By Sheena Lee
Apple (AAPL) shares slumped yesterday after JMP Securities Analyst Alex Guana downgraded shares of the tech giant to Market Perform from Market Outperform on supply chain concerns, but today Credit Suisse analyst Kulbinder Garcha bullishly initiated the iPad maker at Outperform with a price target of $500, pushing the stock back up.
Garcha writes in a research note that Apple should be able to deliver huge growth over the next two years: 50% annual growth at the top line, with 46% growth in profits, "given a sustained competitive advantage in software, hardware" and apps. Both the iPad and the iPhone will also remain huge drivers for the company, he added. The tablet sector could be worth $120 billion by 2015, and Apple could maintain as much as 50% market share.
JMP’s Gauna cited a slowdown at Apple’s Taiwan-based manufacturer Hon Hai Precision Industry (2317), also known as Foxconn. "We don’t know the cause of the Hon Hai deceleration, but possible causes could include simply in-line iPhone sales due to more significant Android competition, weakness in computing products as tablet demand grows, and/or product risk around the iPad 2," Gauna said.
However, other analysts disagreed with Gauna’s comments and said that Apple’s Japanese suppliers are the ones to watch.

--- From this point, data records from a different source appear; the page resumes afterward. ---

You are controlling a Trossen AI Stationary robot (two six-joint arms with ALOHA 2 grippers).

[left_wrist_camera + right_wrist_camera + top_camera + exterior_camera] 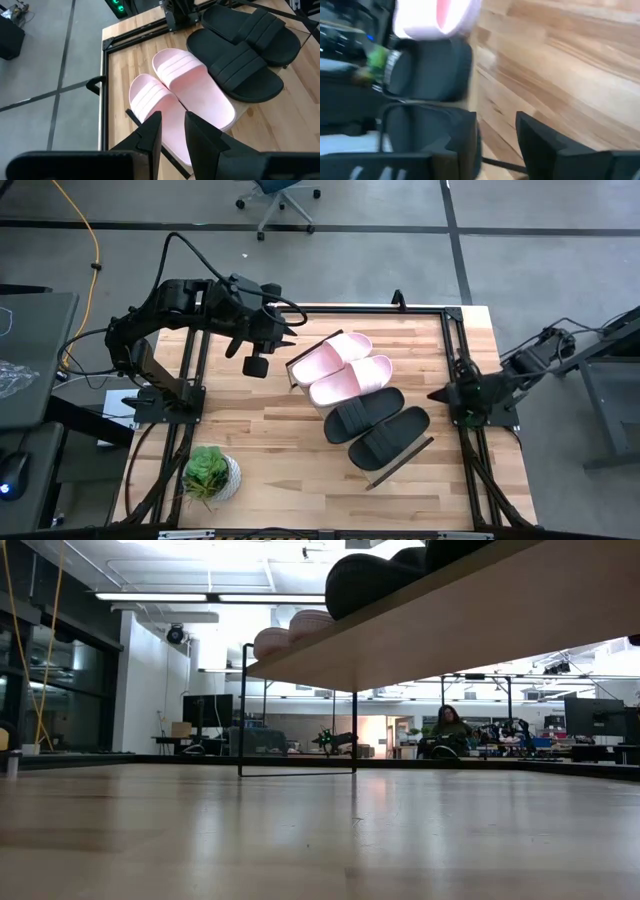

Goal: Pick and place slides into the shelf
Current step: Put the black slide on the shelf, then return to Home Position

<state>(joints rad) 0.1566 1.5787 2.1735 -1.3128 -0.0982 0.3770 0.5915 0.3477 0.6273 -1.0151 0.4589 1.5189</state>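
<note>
Pale wood fills the near edge of the table [300, 470], bare but for a small potted plant [211, 473] at the left corner, well clear of the work. Beyond it the shelf [400, 461] runs on a slant across the middle, raised on thin dark legs, which is why the low view looks up at its underside. All four slides lie on it in a row: two black slides [378, 425] at the nearer end, two pink slides [346, 367] at the farther end, each pair side by side and touching. Judged from that, the placing looks finished.

The right gripper [437, 395] waits at the table's right edge beside the black pair, empty, fingers spread with only wood between them. Farthest back, the left gripper [289, 332] hangs just beside the pink pair's end of the shelf, fingers [150, 135] slightly parted, nothing between them, probably because its last slide is set down.
</note>
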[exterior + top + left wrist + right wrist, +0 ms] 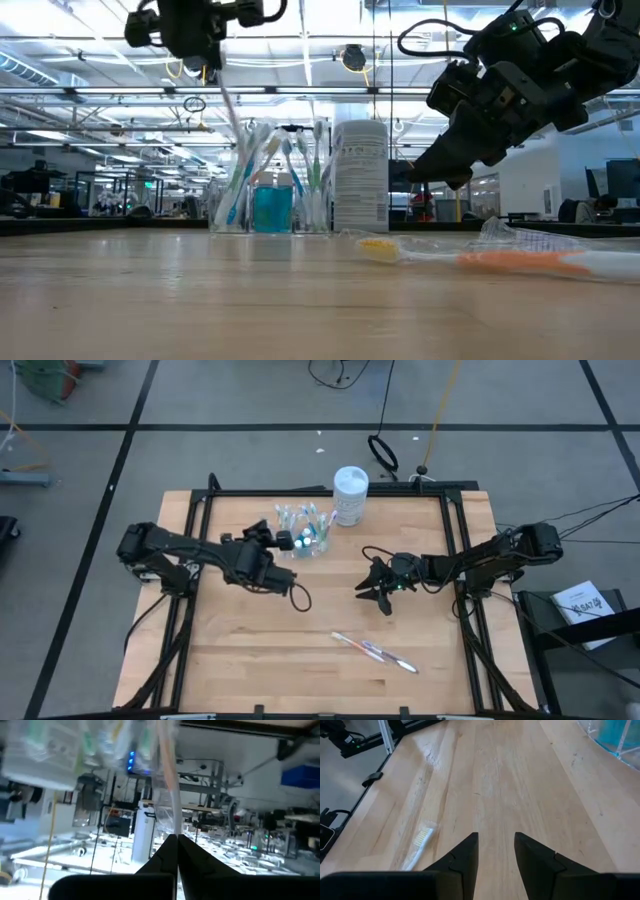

Chitra Gopal and Steve Fox, two analysts at CLSA said JMP’s theory is wrong because Apple’s share of Hon Hai sales isn’t that large. But Japanese suppliers such as Ibiden (4062), Sony Chemical and Hitachi (6501) could pose a problem to manufacturing, they said.
Piper Jaffray analyst Gene Munster, who reiterated an Overweight rating and a $483 price target on Apple, said this morning that there could be some short-term component issues, but he thinks the impact should be limited.
"In a conversation with a contact in Asia last night, we found the production status from component suppliers is changing by the hour," Munster writes. "It appears no one has a good handle of the extent of damage and when production will resume. What we do know is Mitsubishi Gas Chemical Co., which we believe is Apple’s primary supplier of BT resin (used in producing printed circuit boards for chips in iPhone and iPad) is temporarily shut down to assess damage related to the earthquake. Also, Toshiba which makes around 40% of flash around the world, is temporarily shut down to assess damage. In both cases it is day to day as to when production will resume."
"Historically, calls based on supply-side concerns have led investors astray, but demand for Apple’s products continues to rise…also note that demand is stronger than ever" for Apple’s products, "Which should move shares higher," writes Munster. Apple has also practiced the strategy of buying future contracts on key components, and making large committed orders in advanced, which will put the company ahead of others, he said.
Pacific Crest’s Andy Hargreaves also remains confident on Apple shares. "The extraordinary level of demand for Apple’s products appears to be continuing early in 2011, and we do not believe the tragedy in Japan will impair this." Hargreaves reiterated an Outperform rating and $420 price target on Apple.